To see why lack of compactness is relevant, consider the analogues of $\zeta(s)$ defined over finite fields. (Their values are complex, but the data used to construct them relies on geometry in characteristic $p$.) They are power series in $p^{-s}$ where $p$ is the characteristic of the finite field and ${\rm Re}(s) > 1$, and they are in fact rational functions in $p^{-s}$, which provides a meromorphic continuation to $\mathbf C$. Being series in $p^{-s}$, these zeta-functions are periodic in $s$ with period $2\pi{i}/\log p$ and therefore they can be regarded equivalently as power series in the variable $z = p^{-s}$. In the $z$-world, the line ${\rm Re}(s) = 1$ corresponds to the circle $|z| = 1/p$ and the right half-plane ${\rm Re}(s) \geq 1$ corresponds to the disc $|z| \leq 1/p$. (It really corresponds to the punctured disc $0 < |z| \leq 1/p$, but we can fill in the value of the function at the origin using its constant term.) Any circle $|z| = r$ or disc $|z| \leq r$ is compact, so a continuous function on ${\mathbf C}$ that is nonvanishing on $|z| \leq r$ is necessarily nonvanishing on $|z| \leq r+\varepsilon$ for some $\varepsilon > 0$. That extra uniformly larger disc translates back in the $s$-world into an added uniform strip where the function is nonvanishing.

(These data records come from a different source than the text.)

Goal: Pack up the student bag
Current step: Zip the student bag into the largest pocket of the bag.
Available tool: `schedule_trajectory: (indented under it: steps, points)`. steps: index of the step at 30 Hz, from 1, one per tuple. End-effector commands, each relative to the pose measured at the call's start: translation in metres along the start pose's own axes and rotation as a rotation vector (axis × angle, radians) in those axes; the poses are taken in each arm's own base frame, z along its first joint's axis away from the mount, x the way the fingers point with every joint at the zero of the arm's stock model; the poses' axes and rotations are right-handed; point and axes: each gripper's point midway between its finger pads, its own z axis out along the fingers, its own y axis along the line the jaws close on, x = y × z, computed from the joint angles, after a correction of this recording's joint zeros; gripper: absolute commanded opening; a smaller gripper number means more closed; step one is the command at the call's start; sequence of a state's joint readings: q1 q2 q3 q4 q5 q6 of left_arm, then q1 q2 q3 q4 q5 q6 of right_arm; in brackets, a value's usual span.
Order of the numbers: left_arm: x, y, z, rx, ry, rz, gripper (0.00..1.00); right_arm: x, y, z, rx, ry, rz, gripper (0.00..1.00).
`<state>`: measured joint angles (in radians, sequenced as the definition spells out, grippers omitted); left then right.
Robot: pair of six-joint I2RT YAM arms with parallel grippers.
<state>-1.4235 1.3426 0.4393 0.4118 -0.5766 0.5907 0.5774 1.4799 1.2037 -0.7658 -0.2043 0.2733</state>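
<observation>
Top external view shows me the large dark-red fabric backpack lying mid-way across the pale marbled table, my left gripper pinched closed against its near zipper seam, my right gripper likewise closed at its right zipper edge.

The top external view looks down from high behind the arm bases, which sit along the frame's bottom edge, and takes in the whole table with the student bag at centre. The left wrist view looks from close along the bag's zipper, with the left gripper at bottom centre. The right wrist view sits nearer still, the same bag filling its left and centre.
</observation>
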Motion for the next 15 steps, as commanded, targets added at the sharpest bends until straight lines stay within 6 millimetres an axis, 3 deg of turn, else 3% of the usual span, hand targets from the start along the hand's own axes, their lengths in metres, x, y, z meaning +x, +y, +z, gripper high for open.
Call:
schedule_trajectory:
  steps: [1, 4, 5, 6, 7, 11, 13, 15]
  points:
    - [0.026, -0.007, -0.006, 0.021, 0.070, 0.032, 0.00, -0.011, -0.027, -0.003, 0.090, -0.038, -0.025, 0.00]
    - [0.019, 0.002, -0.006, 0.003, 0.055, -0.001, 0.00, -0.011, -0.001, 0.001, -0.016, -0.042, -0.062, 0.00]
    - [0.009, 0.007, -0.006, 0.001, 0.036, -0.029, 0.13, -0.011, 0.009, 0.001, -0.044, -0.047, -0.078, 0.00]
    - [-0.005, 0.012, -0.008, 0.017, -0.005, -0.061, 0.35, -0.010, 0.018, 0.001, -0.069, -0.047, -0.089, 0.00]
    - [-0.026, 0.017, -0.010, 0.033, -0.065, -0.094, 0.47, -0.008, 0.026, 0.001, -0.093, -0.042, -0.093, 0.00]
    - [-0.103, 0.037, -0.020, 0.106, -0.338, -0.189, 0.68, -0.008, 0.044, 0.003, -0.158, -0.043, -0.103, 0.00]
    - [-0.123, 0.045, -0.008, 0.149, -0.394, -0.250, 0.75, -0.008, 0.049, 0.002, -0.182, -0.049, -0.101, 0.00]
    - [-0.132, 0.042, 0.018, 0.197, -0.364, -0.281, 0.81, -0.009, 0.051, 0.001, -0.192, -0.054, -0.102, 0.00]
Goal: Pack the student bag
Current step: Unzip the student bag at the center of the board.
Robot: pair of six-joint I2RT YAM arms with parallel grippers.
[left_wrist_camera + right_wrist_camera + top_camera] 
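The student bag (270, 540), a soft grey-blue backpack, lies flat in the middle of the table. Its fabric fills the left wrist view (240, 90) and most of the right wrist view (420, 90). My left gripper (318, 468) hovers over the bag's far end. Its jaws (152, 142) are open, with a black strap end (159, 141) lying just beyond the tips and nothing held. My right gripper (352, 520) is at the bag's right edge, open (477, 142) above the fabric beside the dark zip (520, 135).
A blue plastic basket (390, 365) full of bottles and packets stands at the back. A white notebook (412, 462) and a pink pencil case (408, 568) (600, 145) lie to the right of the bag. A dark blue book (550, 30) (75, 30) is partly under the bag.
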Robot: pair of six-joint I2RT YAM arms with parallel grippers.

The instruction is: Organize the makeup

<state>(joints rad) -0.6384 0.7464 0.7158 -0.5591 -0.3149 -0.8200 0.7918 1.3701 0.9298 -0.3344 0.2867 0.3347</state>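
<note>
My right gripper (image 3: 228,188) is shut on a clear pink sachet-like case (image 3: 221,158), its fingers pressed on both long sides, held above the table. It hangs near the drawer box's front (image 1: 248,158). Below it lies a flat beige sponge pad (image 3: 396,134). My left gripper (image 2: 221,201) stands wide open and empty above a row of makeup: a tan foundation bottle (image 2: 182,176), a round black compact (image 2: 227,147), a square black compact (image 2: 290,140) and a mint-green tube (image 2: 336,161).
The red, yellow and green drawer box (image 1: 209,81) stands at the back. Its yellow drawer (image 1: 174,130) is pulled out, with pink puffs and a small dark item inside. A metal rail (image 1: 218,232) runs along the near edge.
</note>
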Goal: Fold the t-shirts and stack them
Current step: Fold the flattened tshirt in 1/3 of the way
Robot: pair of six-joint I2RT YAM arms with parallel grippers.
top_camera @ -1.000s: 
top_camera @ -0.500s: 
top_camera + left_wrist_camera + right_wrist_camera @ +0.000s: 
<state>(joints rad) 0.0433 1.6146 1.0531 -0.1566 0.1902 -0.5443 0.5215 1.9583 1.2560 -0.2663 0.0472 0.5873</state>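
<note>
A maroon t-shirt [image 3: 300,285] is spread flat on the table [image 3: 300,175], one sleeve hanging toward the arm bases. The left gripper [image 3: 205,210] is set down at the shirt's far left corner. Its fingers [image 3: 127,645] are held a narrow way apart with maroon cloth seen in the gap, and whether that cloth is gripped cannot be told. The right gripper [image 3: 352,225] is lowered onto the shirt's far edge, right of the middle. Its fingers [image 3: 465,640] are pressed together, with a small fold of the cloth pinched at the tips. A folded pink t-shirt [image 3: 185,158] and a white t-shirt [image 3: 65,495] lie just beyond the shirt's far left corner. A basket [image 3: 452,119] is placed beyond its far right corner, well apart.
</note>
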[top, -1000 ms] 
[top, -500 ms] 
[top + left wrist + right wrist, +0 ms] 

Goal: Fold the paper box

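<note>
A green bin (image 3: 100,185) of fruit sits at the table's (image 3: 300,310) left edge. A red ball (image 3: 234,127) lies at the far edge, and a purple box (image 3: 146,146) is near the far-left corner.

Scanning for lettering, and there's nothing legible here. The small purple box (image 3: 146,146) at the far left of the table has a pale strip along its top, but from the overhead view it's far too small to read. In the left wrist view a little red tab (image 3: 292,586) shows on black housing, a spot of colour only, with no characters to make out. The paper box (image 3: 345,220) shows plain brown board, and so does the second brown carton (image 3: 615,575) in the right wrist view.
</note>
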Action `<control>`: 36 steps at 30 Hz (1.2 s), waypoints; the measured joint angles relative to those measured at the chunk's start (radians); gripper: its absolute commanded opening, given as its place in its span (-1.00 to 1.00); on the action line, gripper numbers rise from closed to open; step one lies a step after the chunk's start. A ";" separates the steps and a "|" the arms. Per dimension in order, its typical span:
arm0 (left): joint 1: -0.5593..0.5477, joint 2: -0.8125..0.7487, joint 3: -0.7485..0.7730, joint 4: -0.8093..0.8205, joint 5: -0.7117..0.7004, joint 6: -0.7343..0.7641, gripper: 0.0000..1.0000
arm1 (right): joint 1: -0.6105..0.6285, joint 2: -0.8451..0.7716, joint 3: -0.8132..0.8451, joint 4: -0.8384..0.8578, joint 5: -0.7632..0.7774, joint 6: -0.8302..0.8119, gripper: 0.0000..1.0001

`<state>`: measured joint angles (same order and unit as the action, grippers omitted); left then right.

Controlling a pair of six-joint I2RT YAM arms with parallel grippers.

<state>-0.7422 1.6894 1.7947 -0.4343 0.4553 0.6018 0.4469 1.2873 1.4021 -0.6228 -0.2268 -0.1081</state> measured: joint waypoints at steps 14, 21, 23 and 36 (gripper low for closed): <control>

Returning to $\zeta(s)$, since it is nonvanishing on the line ${\rm Re}(s) = 1$ there must be some open set containing that line where $\zeta(s)$ is nonvanishing, but there's no reason you can deduce without some new idea that this open set containing ${\rm Re}(s) = 1$ must contain a strip $1 - \varepsilon < {\rm Re}(s) \leq 1$ for some $\varepsilon > 0$. If ${\rm Re}(s) = 1$ were compact then that deduction would be easy: all open sets containing that line would contain such a strip. (You could make the same argument using the closed half-plane ${\rm Re}(s) \geq 1$ in place of the line ${\rm Re}(s) = 1$: an open set containing ${\rm Re}(s) \geq 1$ doesn't have to contain a half-plane ${\rm Re}(s) > 1-\varepsilon$ for some $\varepsilon > 0$, although it would if ${\rm Re}(s) \geq 1$ were compact.)
Here's another reason that the existence of zero-free vertical strips will probably be hard to prove: there are Dirichlet series that look similar to the $\zeta$-function (e.g., they converge on ${\rm Re}(s) > 1$ and have an analytic continuation and functional equation of a similar type) but they have lots of zeros to the right of the critical line, and can even have zeros in the half-plane ${\rm Re}(s) > 1$. These examples are called Epstein zeta-functions, and unlike $\zeta(s)$ they do not have any known Euler product. Somehow the Euler product for $\zeta(s)$ is probably going to play a crucial role in making progress on an understanding of its zero-free vertical regions.